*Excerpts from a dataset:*
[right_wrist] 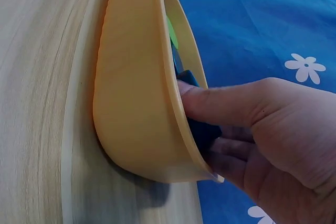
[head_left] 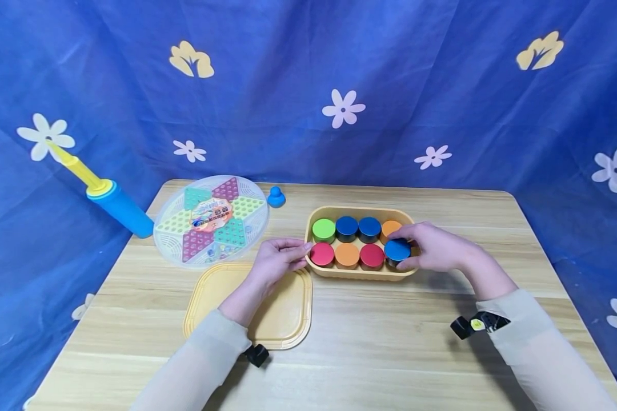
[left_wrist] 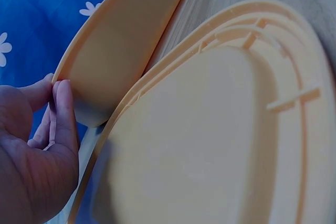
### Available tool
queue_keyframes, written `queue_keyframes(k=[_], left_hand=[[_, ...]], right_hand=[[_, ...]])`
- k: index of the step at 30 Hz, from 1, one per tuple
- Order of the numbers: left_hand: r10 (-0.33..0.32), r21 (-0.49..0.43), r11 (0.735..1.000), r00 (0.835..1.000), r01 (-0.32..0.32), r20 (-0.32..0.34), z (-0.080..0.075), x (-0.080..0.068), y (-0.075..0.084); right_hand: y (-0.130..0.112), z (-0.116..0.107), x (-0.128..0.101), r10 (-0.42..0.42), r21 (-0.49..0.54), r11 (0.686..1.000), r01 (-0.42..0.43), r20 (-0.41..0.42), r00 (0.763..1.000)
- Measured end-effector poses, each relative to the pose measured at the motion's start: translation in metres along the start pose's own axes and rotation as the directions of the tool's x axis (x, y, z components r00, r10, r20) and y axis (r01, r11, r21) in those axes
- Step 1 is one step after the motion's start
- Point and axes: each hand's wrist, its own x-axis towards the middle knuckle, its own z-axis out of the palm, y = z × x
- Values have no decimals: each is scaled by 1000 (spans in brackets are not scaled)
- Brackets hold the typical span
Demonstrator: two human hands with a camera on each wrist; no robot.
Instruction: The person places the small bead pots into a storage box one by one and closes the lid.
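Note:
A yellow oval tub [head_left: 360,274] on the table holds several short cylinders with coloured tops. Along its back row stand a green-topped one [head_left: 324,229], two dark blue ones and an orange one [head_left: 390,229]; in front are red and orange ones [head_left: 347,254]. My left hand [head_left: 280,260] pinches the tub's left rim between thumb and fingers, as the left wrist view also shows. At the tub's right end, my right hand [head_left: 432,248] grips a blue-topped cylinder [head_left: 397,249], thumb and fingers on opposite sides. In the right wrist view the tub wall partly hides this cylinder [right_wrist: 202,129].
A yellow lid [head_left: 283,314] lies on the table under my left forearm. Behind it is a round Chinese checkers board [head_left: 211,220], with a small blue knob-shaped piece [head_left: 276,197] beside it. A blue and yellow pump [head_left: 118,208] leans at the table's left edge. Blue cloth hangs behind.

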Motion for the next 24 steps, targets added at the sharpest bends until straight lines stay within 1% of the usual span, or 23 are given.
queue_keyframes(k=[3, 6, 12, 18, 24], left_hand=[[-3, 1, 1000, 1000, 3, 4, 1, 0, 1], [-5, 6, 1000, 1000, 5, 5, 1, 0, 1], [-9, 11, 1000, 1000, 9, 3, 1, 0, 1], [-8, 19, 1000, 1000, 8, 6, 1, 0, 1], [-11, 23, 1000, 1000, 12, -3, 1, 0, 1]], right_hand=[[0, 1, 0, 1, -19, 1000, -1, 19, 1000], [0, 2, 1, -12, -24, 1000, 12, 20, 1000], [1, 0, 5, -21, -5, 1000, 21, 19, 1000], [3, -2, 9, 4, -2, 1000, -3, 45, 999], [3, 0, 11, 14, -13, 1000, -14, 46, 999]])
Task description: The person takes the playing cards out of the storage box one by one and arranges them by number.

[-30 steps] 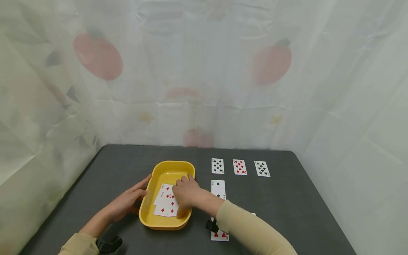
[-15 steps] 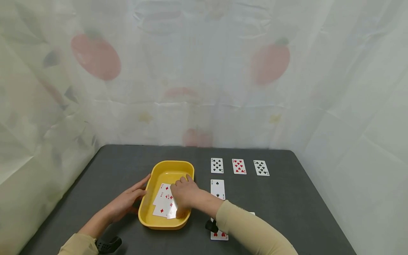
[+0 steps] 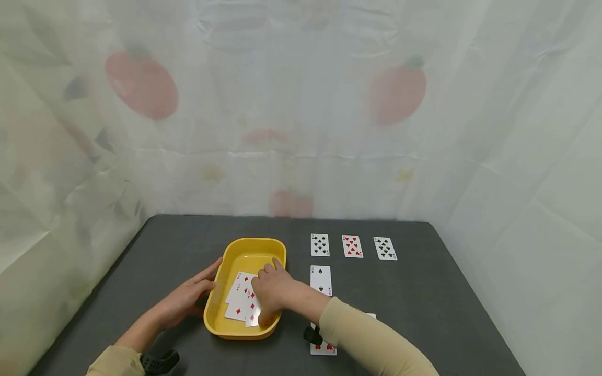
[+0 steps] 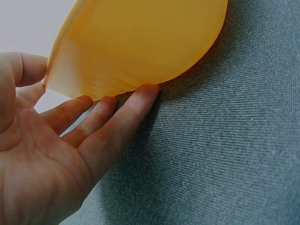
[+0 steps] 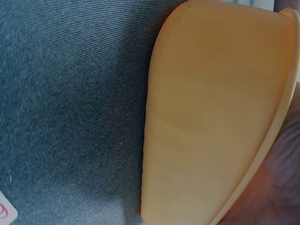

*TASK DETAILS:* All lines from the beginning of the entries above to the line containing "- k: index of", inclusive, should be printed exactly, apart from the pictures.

*RESULT OF THIS TASK:*
[right_wrist] 
[head_left] 
[left_wrist] 
### Available tool
queue_keyframes, written `queue_keyframes(k=[_], left_hand=[[_, ...]], right_hand=[[_, ...]])`
- k: index of the step at 30 Hz, from 1, one per tuple

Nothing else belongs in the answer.